■ **What to do**
Search the records for the string "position", and show each line where it appears.

■ **Recorded data**
****************************************

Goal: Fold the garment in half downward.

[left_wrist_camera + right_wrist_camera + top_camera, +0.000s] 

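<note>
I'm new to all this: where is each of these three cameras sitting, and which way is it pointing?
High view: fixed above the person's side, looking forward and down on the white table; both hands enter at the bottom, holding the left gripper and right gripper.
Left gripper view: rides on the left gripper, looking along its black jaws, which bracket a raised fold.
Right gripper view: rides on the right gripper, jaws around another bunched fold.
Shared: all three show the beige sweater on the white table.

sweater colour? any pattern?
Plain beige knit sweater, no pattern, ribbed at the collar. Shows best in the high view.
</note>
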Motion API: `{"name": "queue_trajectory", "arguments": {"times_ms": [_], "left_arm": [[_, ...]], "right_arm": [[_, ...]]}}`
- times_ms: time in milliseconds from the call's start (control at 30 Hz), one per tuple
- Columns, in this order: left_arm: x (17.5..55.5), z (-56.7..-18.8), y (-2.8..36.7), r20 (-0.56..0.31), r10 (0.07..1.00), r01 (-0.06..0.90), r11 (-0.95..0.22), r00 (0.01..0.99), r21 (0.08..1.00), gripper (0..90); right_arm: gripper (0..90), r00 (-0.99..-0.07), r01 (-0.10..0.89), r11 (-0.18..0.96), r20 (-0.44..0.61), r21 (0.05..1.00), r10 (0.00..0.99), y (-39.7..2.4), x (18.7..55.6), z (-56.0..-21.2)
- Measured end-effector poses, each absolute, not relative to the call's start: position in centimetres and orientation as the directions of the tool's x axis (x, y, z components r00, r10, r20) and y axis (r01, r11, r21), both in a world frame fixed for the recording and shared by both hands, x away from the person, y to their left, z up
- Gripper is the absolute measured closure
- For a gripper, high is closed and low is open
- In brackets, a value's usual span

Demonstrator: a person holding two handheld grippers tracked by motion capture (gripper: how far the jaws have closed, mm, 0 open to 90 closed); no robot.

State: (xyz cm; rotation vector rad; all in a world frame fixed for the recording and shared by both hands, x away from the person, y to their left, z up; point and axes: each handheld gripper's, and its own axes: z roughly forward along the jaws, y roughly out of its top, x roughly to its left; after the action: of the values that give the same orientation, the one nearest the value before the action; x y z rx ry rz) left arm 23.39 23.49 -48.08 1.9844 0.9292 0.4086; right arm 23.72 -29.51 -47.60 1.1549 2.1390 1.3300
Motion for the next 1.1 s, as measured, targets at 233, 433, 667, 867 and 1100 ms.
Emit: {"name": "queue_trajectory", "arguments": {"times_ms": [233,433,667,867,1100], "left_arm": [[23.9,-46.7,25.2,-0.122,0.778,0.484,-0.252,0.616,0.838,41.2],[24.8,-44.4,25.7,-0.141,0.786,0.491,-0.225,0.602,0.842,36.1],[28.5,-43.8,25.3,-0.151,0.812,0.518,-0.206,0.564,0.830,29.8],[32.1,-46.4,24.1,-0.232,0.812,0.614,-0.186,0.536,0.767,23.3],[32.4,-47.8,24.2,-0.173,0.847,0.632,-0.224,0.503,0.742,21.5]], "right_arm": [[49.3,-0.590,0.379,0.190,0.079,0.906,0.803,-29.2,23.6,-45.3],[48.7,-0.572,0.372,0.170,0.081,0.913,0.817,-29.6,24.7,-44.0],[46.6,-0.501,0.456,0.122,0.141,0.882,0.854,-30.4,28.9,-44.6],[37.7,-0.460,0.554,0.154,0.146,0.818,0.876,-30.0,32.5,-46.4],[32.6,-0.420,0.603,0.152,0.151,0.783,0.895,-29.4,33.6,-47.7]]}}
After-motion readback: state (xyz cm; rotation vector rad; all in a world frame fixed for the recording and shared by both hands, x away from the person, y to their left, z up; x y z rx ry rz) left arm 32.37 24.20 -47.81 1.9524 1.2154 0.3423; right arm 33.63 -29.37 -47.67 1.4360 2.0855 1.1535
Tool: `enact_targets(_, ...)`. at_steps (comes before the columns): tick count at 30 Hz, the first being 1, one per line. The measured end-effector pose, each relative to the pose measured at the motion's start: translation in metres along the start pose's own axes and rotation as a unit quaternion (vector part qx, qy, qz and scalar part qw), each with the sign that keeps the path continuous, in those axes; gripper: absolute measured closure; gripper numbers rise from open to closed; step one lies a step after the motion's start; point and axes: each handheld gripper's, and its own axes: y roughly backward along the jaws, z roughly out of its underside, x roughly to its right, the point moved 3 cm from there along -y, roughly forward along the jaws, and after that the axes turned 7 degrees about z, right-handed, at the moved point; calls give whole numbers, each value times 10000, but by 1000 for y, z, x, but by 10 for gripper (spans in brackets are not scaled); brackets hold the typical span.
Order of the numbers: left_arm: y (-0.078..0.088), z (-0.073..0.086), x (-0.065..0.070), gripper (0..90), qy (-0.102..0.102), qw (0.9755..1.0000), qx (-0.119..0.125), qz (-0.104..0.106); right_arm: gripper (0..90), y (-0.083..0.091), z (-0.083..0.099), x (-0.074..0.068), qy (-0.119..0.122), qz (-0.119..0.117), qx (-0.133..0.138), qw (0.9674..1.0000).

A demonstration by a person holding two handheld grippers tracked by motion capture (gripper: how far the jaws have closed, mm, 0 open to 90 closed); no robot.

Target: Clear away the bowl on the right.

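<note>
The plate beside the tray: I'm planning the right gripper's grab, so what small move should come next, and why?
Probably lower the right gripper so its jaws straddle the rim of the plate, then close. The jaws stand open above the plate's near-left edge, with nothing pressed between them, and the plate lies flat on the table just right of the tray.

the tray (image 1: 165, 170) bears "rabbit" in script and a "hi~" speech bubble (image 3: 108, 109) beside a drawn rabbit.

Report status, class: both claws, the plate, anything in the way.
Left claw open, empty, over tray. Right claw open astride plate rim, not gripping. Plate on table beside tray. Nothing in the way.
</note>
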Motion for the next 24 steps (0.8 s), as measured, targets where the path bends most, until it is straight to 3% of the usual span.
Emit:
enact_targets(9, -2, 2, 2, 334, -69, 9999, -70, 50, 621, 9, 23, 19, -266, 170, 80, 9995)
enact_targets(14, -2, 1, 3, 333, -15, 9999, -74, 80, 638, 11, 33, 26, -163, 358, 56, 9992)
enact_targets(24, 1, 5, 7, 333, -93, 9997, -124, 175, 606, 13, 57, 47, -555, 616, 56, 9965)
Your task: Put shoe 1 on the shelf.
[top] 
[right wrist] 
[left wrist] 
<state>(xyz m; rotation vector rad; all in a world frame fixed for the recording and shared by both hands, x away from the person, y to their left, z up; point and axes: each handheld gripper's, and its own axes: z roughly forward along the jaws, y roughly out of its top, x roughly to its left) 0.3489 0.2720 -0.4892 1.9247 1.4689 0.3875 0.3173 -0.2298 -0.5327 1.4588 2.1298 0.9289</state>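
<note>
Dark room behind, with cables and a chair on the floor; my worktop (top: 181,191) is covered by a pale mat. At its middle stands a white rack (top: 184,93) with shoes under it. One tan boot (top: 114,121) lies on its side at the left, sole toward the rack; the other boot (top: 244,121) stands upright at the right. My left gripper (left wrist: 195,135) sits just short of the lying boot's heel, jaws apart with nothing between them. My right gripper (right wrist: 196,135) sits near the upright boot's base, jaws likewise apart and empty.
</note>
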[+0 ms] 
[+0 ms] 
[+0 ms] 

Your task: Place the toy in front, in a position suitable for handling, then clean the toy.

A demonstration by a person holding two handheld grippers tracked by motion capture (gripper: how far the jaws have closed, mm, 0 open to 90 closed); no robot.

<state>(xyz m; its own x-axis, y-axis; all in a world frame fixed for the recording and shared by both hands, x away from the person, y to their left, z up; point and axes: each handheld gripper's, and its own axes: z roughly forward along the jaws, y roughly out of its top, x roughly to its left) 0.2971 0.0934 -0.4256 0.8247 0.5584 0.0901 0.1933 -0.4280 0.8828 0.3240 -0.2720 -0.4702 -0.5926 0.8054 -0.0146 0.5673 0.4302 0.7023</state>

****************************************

■ **Expected output**
- Measured end-effector poses, each absolute, not relative to the call's start: position in centimetres and orientation as the directions of the tool's x axis (x, y, z components r00, r10, r20) and y axis (r01, r11, r21), both in a world frame fixed for the recording and shared by both hands, x away from the person, y to their left, z up
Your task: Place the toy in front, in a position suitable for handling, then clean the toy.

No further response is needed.